> [Work to be completed]: Transcribe the whole listing exactly.

> [Data]:
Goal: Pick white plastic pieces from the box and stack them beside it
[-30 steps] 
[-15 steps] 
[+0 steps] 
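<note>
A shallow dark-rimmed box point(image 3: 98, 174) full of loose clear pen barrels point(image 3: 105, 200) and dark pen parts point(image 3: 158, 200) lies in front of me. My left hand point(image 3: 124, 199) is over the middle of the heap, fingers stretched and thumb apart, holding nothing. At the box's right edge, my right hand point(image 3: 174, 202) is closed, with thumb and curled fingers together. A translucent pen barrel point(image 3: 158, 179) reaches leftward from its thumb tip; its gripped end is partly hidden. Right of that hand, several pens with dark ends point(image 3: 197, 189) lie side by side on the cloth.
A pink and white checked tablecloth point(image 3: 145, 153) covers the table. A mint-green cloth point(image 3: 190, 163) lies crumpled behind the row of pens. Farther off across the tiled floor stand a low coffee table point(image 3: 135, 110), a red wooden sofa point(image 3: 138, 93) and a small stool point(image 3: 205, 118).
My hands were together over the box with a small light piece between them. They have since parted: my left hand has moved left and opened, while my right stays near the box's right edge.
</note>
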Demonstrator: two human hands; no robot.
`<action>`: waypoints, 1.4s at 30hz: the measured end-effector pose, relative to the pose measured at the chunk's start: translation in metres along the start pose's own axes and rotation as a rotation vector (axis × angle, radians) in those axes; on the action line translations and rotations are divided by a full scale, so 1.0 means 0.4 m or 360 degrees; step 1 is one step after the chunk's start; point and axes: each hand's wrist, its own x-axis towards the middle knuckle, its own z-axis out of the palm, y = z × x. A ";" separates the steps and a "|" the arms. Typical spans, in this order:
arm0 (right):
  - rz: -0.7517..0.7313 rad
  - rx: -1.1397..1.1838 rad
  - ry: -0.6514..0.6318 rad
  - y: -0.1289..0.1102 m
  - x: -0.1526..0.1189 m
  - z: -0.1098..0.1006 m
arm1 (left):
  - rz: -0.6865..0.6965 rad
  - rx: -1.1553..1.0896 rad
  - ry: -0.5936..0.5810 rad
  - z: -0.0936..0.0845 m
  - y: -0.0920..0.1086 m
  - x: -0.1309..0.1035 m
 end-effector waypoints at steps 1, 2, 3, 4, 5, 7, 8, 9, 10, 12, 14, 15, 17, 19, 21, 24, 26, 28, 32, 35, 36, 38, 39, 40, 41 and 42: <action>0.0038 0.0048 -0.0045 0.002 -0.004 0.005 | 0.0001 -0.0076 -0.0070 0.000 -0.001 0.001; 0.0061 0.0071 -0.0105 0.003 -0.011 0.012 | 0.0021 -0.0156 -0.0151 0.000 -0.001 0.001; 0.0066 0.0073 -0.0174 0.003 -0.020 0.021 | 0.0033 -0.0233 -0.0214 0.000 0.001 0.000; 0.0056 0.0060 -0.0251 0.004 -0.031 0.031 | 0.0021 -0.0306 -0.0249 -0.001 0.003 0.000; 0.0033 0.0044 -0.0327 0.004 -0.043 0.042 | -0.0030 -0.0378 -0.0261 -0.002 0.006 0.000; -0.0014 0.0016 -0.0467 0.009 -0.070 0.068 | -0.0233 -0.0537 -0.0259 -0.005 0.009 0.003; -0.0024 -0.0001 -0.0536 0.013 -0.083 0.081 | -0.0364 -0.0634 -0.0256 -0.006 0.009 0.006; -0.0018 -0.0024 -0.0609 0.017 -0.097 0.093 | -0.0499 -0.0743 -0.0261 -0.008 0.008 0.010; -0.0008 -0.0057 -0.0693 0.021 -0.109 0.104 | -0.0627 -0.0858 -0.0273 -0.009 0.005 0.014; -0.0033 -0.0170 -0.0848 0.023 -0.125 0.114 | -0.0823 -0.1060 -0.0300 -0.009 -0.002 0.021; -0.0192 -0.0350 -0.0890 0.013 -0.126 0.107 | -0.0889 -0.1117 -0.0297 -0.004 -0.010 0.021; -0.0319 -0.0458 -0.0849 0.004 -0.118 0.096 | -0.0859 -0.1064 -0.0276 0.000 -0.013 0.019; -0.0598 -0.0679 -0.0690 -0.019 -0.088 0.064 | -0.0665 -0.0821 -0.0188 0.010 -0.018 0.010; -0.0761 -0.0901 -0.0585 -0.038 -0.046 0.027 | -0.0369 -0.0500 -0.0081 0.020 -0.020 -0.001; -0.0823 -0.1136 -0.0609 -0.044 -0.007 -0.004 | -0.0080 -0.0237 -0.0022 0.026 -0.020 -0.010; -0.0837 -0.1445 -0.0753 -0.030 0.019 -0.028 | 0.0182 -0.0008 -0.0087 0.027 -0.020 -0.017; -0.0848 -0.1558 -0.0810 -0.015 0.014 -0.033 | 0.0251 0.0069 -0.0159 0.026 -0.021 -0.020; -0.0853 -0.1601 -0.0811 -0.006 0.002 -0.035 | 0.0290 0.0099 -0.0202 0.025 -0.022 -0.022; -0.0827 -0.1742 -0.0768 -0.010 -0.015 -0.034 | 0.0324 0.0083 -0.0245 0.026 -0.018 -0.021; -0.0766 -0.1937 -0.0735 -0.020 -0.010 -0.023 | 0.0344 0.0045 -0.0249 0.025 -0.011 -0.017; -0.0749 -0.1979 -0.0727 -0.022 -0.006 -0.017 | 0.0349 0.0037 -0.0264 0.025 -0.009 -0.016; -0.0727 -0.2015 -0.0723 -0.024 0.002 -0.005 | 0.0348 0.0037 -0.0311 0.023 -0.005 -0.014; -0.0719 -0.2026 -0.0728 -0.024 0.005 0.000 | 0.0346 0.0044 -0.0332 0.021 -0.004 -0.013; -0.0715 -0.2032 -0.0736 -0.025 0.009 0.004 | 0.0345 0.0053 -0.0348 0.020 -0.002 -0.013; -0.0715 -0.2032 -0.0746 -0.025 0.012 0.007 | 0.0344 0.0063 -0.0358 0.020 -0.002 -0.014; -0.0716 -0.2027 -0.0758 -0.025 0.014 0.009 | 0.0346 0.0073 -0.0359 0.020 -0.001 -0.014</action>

> [Output of the exercise]:
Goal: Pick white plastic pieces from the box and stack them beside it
[-30 steps] 
[-15 steps] 
[+0 steps] 
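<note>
A shallow dark-rimmed box point(image 3: 98, 174) full of loose clear pen barrels point(image 3: 105, 200) and dark pen parts point(image 3: 158, 200) lies in front of me. My left hand point(image 3: 124, 199) is over the middle of the heap, fingers stretched and thumb apart, holding nothing. At the box's right edge, my right hand point(image 3: 174, 202) is closed, with thumb and curled fingers together. A translucent pen barrel point(image 3: 158, 179) reaches leftward from its thumb tip; its gripped end is partly hidden. Right of that hand, several pens with dark ends point(image 3: 197, 189) lie side by side on the cloth.
A pink and white checked tablecloth point(image 3: 145, 153) covers the table. A mint-green cloth point(image 3: 190, 163) lies crumpled behind the row of pens. Farther off across the tiled floor stand a low coffee table point(image 3: 135, 110), a red wooden sofa point(image 3: 138, 93) and a small stool point(image 3: 205, 118).
My hands were together over the box with a small light piece between them. They have since parted: my left hand has moved left and opened, while my right stays near the box's right edge.
</note>
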Demonstrator: two human hands; no robot.
`<action>`: waypoints, 1.4s at 30hz: the measured end-effector pose, relative to the pose measured at the chunk's start: translation in metres along the start pose's own axes and rotation as a rotation vector (axis × angle, radians) in those axes; on the action line translations and rotations are divided by a full scale, so 1.0 means 0.4 m or 360 degrees; step 1 is one step after the chunk's start; point and axes: each hand's wrist, its own x-axis towards the middle knuckle, its own z-axis out of the palm, y = z × x. A ";" separates the steps and a "|" the arms. Typical spans, in this order:
arm0 (right):
  - rz: -0.7517..0.7313 rad
  - rx: -1.1397..1.1838 rad
  - ry: -0.6514..0.6318 rad
  - y: -0.1289..0.1102 m
  - x: -0.1526..0.1189 m
  - z: -0.1098..0.1006 m
arm1 (left):
  - rz: -0.6865..0.6965 rad
  - rx: -1.1553..1.0896 rad
  - ry: -0.5936..0.5810 rad
  - z: -0.0936..0.0845 m
  - y: -0.0920..0.1086 m
  - x: -0.1309..0.1035 m
 end-effector waypoints at steps 1, 2, 3, 4, 5, 7, 8, 9, 10, 12, 14, 15, 17, 19, 21, 24, 26, 28, 32, 35, 36, 38, 39, 40, 41 and 42: <action>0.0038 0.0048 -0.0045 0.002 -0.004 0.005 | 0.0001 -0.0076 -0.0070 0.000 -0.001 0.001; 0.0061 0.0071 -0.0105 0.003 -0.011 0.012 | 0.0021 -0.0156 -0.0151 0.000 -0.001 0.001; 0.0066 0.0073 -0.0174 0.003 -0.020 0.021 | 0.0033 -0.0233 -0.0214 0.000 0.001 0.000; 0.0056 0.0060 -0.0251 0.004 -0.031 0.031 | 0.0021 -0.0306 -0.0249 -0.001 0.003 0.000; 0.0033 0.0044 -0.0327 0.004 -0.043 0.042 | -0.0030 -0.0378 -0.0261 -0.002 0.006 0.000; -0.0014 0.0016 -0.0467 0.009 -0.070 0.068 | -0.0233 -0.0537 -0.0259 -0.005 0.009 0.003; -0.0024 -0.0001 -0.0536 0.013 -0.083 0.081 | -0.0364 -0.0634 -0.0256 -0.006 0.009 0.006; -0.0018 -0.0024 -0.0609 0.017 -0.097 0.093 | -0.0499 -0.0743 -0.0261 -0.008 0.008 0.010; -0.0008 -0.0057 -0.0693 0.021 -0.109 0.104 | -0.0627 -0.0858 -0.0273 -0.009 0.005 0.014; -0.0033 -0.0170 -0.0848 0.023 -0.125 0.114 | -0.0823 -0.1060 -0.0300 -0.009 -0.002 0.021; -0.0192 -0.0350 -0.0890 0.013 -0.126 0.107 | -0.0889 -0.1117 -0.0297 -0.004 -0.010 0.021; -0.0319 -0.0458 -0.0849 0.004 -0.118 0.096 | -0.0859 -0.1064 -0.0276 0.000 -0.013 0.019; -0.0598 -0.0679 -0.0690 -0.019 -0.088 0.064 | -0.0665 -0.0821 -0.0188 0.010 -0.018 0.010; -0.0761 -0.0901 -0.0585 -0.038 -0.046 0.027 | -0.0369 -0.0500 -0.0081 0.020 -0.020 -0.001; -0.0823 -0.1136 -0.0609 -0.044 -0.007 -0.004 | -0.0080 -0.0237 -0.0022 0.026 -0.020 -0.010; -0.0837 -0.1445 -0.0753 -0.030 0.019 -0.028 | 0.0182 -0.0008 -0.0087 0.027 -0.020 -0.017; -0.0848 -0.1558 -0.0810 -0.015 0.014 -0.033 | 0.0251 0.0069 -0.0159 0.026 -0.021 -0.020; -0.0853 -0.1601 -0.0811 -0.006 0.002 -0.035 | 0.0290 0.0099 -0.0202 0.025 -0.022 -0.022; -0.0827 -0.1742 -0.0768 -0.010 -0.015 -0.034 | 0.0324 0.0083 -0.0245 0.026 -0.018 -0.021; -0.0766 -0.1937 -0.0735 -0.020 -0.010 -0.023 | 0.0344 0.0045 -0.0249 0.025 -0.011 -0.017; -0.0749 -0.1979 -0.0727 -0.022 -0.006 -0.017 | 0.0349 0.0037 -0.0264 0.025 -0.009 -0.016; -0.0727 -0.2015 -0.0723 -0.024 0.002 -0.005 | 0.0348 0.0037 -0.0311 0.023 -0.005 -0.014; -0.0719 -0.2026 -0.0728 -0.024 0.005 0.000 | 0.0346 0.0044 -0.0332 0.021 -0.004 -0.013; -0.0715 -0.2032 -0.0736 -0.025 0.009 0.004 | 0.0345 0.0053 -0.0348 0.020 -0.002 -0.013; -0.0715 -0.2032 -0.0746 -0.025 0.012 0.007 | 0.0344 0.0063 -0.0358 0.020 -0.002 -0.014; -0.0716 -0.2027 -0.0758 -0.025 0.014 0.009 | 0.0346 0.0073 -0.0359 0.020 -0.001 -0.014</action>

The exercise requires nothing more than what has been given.